Cuando estoy en un aeropuerto y veo gente hablando por su celular hasta un minuto antes de que el avión despegue. O cuando en un cine escucho el sonido inconfundible de un teléfono en modo vibrador y a alguien atendiendo en voz baja. O cuando camino por la calle en medio de cientos de personas que llevan el móvil pegado a la oreja y tienen la actitud de quien se ufana de estar resolviendo un asunto de vital importancia para la humanidad. O cuando voy en el metro y veo a tantos enviando mensajes de texto sin levantar la nariz de la pantalla. Entonces me pregunto cómo hicieron para contener esa hemorragia, ese chorro, esa diarrea -esa bulimia comunicacional- hasta hace apenas cuatro o cinco años, que es más o menos el tiempo que lleva la hiperconectividad extremándose entre nosotros. Me pregunto cómo tanta gente tenía tantas cosas para decir y se aguantaba sin decirlas. Me pregunto cómo hizo la humanidad para sobrevivir callada, para sofrenar durante centurias esa marea de conversaciones impostergables (sólo algo muy impostergable puede hacer que alguien cruce una avenida de doble mano en México o en Buenos Aires hablando por teléfono; sólo algo muy impostergable puede hacer que alguien atienda una llamada mientras toma café con un amigo al que no ve desde hace años). Y me pregunto qué es lo que dice toda esa gente, todo el tiempo. Yo, que ni siquiera hablo por teléfono todas las semanas, no lo sé. A lo mejor, me digo, hay un universo de ideas y reflexiones interesantísimo que me estoy perdiendo. Pero, cada vez que escucho en un bus una anodina perorata acerca del colegio de los chicos o una conversación quejosa acerca de lo complicado de un trámite municipal, me cuesta tener fe en que me estoy perdiendo algo.

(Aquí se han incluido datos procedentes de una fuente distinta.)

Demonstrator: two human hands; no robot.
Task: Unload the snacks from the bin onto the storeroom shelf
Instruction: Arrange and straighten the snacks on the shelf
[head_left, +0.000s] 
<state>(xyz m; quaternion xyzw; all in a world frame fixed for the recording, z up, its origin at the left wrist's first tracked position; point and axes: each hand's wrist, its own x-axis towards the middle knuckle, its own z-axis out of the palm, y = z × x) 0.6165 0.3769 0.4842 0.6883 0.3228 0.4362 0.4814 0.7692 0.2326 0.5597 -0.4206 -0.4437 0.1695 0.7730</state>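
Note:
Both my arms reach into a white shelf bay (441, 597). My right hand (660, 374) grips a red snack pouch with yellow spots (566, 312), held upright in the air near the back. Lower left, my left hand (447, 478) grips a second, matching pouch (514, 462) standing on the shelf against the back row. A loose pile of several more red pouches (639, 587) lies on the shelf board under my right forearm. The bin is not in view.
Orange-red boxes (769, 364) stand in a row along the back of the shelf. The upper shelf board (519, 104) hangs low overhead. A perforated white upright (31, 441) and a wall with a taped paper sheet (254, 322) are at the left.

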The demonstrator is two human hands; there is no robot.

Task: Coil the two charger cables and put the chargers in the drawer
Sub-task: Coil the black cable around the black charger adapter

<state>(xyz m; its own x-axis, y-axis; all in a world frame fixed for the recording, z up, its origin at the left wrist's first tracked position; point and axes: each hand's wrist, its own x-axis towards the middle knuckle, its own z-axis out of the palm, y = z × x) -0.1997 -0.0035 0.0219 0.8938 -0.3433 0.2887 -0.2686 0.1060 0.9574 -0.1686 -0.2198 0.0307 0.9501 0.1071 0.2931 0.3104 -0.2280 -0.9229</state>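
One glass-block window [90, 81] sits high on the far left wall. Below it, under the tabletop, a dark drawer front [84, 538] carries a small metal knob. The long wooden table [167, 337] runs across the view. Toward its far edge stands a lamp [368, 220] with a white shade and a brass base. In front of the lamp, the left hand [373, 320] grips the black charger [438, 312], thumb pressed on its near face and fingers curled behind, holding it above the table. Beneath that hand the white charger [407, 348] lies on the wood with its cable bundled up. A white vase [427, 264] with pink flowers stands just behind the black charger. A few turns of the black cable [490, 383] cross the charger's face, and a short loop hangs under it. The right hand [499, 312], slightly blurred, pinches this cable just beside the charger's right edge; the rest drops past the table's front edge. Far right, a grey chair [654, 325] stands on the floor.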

Hay un argumento que reza que nunca, como ahora, la gente leyó ni escribió tanto, haciendo referencia a la cantidad de mensajes de texto y otras formas de eyaculación rápida que circulan por teléfonos y computadoras. Yo, que me perdonen, sigo viendo alguna diferencia entre escribir "Hola q tl" y Pedro Páramo. Y, extrapolando, aunque se canten loas a la hiperconectividad, sigo viendo mucha diferencia entre estar conectado y tener algo para decir.
Parece que hay una enfermedad y tiene nombre: nomofobia. Los británicos la descubrieron en 2011 y es el miedo irracional a salir de casa sin el celular. Según el estudio que la diagnosticó, realizado por la oficina de Correos del Reino Unido, el 53% de los usuarios de teléfonos móviles padece una ansiedad incontrolable cuando descubre que se ha olvidado el teléfono o que no tiene cobertura. Imagino que ese vértigo debe parecerse mucho a cuando, en el más completo estado de indefensión y extranjería, uno llega a un país que no conoce. Cualquier forma de conexión protege de ese desamparo e instala la idea reconfortante de que, incluso desde el más remoto lugar del mundo se puede regresar a casa con sólo apretar una tecla. La hiperconectividad abona la idea de un mundo desinfectado de sorpresas, en el que no reinan el desafío ni la búsqueda (esas cosas que, poniéndonos muy reduccionistas, llevaron a descubrir América y a inventar el desodorante o el avión), sino la certidumbre y el control: un mundo en el que la gente encuentra muy natural rendir cuentas -diez, cien veces por día- acerca de dónde está, de qué está haciendo y de qué piensa hacer. Será, entonces, que yo no tengo ninguna intención de sentirme siempre en casa ni de rendir cuentas de dónde estoy, de qué estoy haciendo o de qué pienso hacer. El cordero sacrificial ofrecido al monstruo de la época -la hiperconectividad- es el derecho a permanecer inubicable y yo, que me perdonen, no estoy dispuesta. Dentro de un tiempo, la idea de estar desconectado será tan aberrante como empieza a serlo, ahora mismo, la idea de privacidad.
Por cosas como estas, cada vez que alguien dice "redes sociales" lo primero que pienso es que una red sirve para atrapar. Que fue hecha para eso.